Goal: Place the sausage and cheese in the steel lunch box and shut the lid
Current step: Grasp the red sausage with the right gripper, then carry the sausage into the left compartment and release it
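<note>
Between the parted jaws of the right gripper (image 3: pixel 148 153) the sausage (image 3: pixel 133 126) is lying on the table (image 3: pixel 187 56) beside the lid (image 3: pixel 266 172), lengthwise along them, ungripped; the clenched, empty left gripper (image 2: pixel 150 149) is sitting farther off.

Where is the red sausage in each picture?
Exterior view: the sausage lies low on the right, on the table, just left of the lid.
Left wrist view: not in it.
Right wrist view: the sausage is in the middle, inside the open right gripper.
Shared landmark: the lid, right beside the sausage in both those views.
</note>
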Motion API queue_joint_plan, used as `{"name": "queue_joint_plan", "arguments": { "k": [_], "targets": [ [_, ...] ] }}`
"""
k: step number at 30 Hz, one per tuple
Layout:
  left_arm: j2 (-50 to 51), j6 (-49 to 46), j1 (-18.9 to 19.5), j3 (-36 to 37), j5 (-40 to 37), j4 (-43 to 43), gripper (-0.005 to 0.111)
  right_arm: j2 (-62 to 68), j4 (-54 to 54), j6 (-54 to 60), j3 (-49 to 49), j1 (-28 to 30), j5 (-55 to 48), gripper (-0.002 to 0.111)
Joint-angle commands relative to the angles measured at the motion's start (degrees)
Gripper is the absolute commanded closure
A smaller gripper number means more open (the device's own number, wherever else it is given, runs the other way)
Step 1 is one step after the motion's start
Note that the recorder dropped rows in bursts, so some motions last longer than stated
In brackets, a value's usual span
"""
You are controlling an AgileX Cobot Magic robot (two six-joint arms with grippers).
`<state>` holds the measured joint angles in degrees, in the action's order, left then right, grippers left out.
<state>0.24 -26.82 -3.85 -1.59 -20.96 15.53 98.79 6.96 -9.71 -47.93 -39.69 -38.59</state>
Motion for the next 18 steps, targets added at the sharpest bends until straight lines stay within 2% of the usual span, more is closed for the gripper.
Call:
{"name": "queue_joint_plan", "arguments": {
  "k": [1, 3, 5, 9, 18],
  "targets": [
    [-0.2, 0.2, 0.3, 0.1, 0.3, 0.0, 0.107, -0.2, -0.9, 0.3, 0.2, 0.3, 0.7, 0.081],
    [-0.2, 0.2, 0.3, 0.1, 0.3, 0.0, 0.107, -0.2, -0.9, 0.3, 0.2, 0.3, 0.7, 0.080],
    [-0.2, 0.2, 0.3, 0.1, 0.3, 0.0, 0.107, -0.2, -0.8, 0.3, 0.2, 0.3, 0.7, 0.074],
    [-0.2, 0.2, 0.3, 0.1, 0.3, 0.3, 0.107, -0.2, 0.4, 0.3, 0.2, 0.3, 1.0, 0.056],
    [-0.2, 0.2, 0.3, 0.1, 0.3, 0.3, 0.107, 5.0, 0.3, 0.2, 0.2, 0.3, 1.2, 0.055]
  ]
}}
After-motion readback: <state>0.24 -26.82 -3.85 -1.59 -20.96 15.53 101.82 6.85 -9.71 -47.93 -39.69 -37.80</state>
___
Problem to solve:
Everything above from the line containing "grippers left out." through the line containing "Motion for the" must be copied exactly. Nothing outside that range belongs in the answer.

Answer to this task:
`<state>` holds the measured joint angles in degrees, in the action's order, left then right, grippers left out.
<state>0.24 -26.82 -3.85 -1.59 -20.96 15.53 98.79 6.96 -9.71 -47.93 -39.69 -38.59</state>
Motion for the next 18 steps, targets added at the sharpest bends until straight lines stay within 2% of the usual span, more is closed for the gripper.

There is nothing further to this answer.